Born Lie algebras
Alejandro Gil-García, Paula Naomi Pilatus
TL;DR
The paper develops a systematic framework for Born Lie algebras by showing every Born Lie algebra arises from a bicross product of two real pseudo-Riemannian Lie algebras connected by an isometry $Q$ with compatible representations $\varphi,\rho$. This approach enables a complete classification of Lie algebras admitting integrable Born structures in dimensions $2$, $4$, and in six-dimensional nilpotent cases, revealing explicit lists: in 2D all algebras are Born; in 4D the non-abelian algebras are precisely $\mathfrak{rh}_3,\ \mathfrak{rr}_{3,0},\ \mathfrak{r}_2\mathfrak{r}_2,\ \mathfrak{r}'_2,\ \mathfrak{r}_{4,-1,-1},\ \mathfrak{d}_{4,1},\ \mathfrak{d}_{4,2},\ \mathfrak{d}_{4,1/2}$; in 6D, the nilpotent algebras $\mathfrak{h}_4,\ \mathfrak{h}_7,\ \mathfrak{h}_8,\ \mathfrak{h}_9,\ \mathfrak{h}_{10},\ \mathfrak{h}_{11},\ \mathfrak{h}_{13}$ arise.

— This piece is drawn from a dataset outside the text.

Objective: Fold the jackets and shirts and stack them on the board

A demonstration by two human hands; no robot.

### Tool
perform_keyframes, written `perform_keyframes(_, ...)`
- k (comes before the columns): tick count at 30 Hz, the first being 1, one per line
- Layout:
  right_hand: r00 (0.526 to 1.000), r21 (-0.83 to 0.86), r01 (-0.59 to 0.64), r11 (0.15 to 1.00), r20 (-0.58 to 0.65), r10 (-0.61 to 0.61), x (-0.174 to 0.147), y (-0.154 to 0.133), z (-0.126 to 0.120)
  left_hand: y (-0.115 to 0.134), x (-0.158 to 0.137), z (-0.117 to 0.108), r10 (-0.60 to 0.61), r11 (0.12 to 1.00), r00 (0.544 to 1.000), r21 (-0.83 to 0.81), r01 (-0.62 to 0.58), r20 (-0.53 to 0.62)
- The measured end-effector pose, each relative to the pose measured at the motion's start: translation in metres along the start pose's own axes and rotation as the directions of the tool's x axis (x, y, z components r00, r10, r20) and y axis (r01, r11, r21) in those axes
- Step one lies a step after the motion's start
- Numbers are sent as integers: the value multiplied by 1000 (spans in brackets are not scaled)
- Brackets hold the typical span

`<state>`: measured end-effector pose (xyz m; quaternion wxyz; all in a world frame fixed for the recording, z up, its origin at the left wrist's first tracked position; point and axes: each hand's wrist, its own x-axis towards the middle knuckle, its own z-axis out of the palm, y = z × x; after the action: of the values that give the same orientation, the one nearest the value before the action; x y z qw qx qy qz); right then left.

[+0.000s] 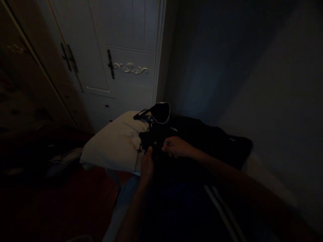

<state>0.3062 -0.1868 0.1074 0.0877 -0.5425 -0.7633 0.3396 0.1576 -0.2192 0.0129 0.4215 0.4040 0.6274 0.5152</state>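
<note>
A black jacket (207,131) with a white-edged collar (161,112) lies spread out in dim light. A small round snap button (155,143) shows on its front. Beside it, my left hand (147,164) has its thumb on the cloth edge, and the fingers look curled round it, partly hidden. My right hand (176,147) hovers over or rests on the jacket front, thumb and forefinger pinched together. What lies between those fingertips is too dark to make out.
A pale cushion or padded seat (113,144) lies under the collar side. A white wardrobe (133,27) stands behind it, and a wall (277,84) rises at the right. Dark items (58,161) lie at the left near the reddish floor (63,205).
</note>
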Motion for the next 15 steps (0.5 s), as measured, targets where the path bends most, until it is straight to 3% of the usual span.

The work also analyzes curvature properties of the resulting metrics and provides constructions yielding pseudo-hyperkähler and hypersymplectic examples, highlighting the geometric richness of integrable Born structures on low-dimensional Lie groups.
Abstract
We show that every Born Lie algebra can be obtained by the bicross product construction starting from two pseudo-Riemannian Lie algebras. We then obtain a classification of all Lie algebras up to dimension four and all six-dimensional nilpotent Lie algebras admitting an integrable Born structure. Finally, we study the curvature properties of the pseudo-Riemannian metrics of the integrable Born structures obtained in our classification results.